## Exercise description:
Where a line below includes the word "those", copy that line.

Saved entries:
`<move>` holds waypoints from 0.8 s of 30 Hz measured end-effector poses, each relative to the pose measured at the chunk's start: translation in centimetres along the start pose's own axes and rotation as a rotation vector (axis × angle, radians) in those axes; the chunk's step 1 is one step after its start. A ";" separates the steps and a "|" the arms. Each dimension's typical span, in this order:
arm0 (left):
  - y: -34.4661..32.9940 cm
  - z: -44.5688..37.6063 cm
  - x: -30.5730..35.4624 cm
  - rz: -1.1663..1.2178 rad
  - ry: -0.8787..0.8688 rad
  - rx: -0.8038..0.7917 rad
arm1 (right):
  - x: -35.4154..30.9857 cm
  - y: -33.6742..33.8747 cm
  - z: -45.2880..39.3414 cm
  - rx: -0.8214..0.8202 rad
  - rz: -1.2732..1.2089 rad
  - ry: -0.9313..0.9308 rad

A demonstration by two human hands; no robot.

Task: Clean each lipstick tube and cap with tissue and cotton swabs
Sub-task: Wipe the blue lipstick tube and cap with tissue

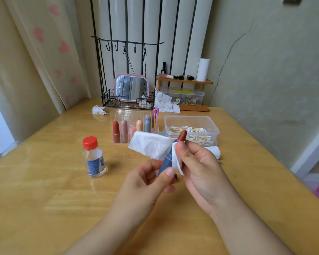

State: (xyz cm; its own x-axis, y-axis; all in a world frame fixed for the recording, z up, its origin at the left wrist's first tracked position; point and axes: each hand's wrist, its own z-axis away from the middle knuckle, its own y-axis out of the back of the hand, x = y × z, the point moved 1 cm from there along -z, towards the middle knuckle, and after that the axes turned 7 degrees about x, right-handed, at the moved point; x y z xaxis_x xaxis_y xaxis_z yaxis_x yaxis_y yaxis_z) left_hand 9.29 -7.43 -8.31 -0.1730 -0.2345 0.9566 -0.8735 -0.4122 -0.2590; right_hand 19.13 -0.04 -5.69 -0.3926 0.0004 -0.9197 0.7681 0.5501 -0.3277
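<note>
An open lipstick with a dark blue tube (167, 161) and a brick-red bullet (182, 135) is held tilted above the table. My left hand (151, 181) pinches the tube's lower end. My right hand (197, 162) presses a white tissue (151, 146) against the tube's upper part with thumb and fingers. Several capped lipsticks (133, 128) stand in a clear organiser (122, 115) behind. A clear tub of cotton swabs (191, 129) sits to the right. The cap of the held lipstick is not seen.
A small clear bottle with a red lid (93, 157) stands left of my hands. Crumpled tissues (99, 109) (165, 103) lie near the back. A wire rack with a pink mirror (132, 88), a wooden shelf (184, 81) and a tissue roll (203, 69) line the wall.
</note>
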 end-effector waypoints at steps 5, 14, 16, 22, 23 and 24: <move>-0.1 0.1 0.3 0.046 0.037 -0.065 | 0.2 0.3 -0.2 0.034 0.018 0.011; 0.1 -0.1 0.6 0.072 0.027 0.052 | 1.0 0.2 -0.3 0.067 0.075 0.045; 0.0 0.0 0.5 0.132 0.128 -0.022 | 0.8 0.4 -0.4 0.068 0.089 0.073; 0.3 -0.1 0.6 0.071 -0.018 0.045 | 1.2 0.5 -0.4 0.067 0.113 0.066; 0.3 -0.1 0.6 0.067 -0.040 0.082 | 1.3 0.3 -0.3 0.071 0.123 0.064; 0.3 -0.2 0.6 0.064 -0.056 0.114 | 1.4 0.3 -0.3 0.074 0.137 0.066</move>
State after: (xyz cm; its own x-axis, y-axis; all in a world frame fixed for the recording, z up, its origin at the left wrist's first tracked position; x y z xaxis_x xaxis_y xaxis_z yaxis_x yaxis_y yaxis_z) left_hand 8.83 -7.53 -7.82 -0.1985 -0.3106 0.9296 -0.8034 -0.4917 -0.3359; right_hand 18.62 0.35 -7.01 -0.3125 0.1273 -0.9413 0.8510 0.4779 -0.2179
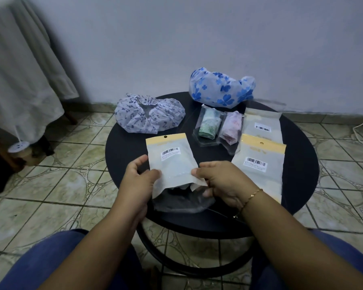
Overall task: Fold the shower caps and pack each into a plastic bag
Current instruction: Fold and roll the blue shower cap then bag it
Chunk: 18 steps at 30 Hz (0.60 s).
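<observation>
round black table (122, 147) | on it: two loose shower caps (149, 117), two packed clear bags (210, 127), two frosted pouches (260, 168)

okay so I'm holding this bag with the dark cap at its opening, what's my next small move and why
Probably push the dark cap further into the bag. Both the left hand and right hand pinch the bag's open end, and most of the cap sits outside it.

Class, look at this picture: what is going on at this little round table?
A person holds a plastic bag with both hands, the left hand and right hand pinching its open end over a dark shower cap. Two packed caps lie on the black table; two loose caps wait behind.
</observation>
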Motion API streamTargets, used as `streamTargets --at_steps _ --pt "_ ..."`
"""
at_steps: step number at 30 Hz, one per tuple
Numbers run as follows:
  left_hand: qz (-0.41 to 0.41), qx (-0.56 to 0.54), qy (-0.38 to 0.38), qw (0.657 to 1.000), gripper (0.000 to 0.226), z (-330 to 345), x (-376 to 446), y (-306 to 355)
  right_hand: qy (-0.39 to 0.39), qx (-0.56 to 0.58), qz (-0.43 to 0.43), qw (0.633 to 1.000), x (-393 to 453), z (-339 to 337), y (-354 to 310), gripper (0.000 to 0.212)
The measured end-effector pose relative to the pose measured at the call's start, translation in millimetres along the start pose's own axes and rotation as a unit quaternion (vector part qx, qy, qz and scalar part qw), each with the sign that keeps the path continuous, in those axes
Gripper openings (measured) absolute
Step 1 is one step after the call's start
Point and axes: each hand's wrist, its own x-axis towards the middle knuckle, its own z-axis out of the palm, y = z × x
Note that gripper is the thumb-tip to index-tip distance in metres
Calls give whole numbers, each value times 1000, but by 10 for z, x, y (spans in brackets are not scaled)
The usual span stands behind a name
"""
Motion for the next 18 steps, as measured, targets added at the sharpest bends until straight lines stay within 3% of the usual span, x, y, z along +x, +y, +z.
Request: streamTargets --at_steps 5,9,14,18 --pt "-30 -126 2 992 49 18 22 107 -100 104 14 989 -82 -26 -40 27" --pt "12 -137 -10 990 50 124 16 168 -106 150 -27 983 -195 -123 -137 28" --pt "57 -127 -87 986 46 478 -17 273 -53 187 -81 978 -297 -435 -310 28" --pt "61 16 -200 978 27 957 -42 321 55 203 -109 972 -324 -863 -413 35"
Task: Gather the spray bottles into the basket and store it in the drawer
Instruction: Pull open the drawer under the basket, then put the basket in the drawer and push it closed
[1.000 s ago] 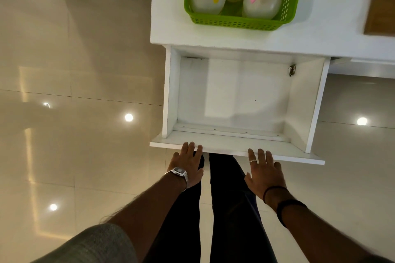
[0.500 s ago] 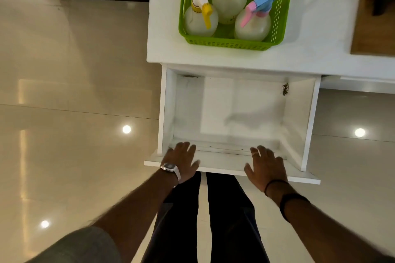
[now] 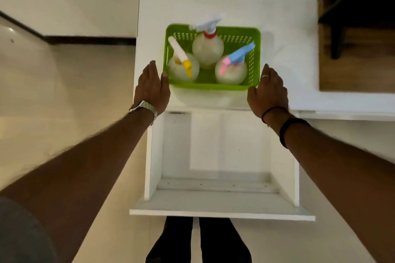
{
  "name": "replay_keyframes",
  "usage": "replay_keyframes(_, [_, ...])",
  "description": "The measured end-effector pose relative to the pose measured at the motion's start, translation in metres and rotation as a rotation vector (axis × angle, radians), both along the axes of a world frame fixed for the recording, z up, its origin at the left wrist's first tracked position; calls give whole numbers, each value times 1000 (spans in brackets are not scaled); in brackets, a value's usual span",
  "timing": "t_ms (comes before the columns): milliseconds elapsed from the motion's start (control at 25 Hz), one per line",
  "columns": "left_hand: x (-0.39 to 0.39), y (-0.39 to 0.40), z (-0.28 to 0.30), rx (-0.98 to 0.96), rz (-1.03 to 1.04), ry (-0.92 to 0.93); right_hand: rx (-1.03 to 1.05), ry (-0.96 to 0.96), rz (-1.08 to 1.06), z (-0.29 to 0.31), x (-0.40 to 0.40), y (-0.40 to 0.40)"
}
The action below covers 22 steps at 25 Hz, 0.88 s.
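Note:
A green plastic basket (image 3: pixel 210 86) stands on the white cabinet top (image 3: pixel 284 28). Inside it are three clear spray bottles: one with a yellow trigger (image 3: pixel 182 67), one with a red collar and white trigger (image 3: pixel 207 47), one with a pink and blue trigger (image 3: pixel 231 68). My left hand (image 3: pixel 151 89) is at the basket's left side, thumb touching its front left corner, fingers spread. My right hand (image 3: pixel 267 89) is beside the right side, open, just off the rim. Below them the white drawer (image 3: pixel 220 200) is pulled out and holds nothing.
A brown wooden surface (image 3: pixel 352 66) with a dark frame lies at the right on the cabinet top. Shiny beige floor tiles spread to the left and right of the drawer. My legs in dark trousers (image 3: pixel 198 241) stand just behind the drawer front.
Both hands have left the drawer front and moved up to either side of the basket. The camera has tilted, so basket and drawer sit lower in view.

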State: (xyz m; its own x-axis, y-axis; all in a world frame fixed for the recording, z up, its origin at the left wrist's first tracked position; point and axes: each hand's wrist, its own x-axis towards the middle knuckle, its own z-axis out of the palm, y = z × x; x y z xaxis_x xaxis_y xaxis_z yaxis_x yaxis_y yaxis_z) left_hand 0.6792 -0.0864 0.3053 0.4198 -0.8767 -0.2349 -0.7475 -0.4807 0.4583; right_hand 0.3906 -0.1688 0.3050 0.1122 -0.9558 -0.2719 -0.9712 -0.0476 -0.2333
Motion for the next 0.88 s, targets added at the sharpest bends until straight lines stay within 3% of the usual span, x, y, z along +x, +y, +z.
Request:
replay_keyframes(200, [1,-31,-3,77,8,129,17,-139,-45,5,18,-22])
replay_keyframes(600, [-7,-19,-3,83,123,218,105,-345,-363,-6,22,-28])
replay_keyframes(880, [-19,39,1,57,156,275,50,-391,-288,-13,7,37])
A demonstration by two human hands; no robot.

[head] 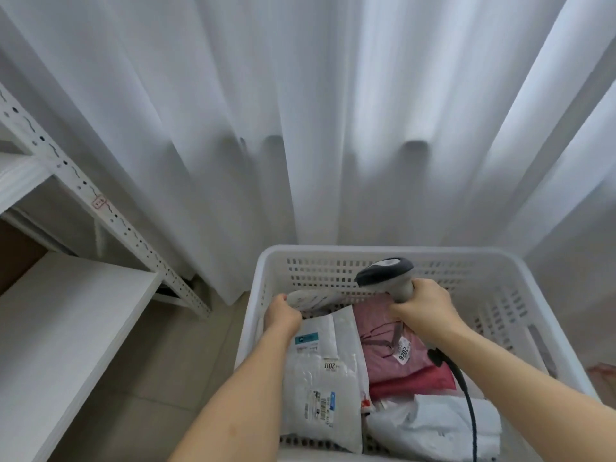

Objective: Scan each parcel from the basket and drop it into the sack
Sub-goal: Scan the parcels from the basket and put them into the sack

## Your solution:
`<move>` holds waypoints from 0.8 s of 30 Hz measured end-effector poses, each relative to the pose measured at the chunk's start: translation in centimetres along the start pose's own axes and rotation as a rotation vector (axis × angle, radians) in those axes; the chunk's step 1 is one step after its start. A ";" separates the steps and a "|" the arms. Each dimension's typical span, in this order:
The measured end-effector pose relative to the pose measured at the call's start, translation in millimetres along the start pose's own axes and rotation as a unit quaternion (vector part qx, qy, qz and scalar part qw), each with the sign that keeps the path continuous, in those axes

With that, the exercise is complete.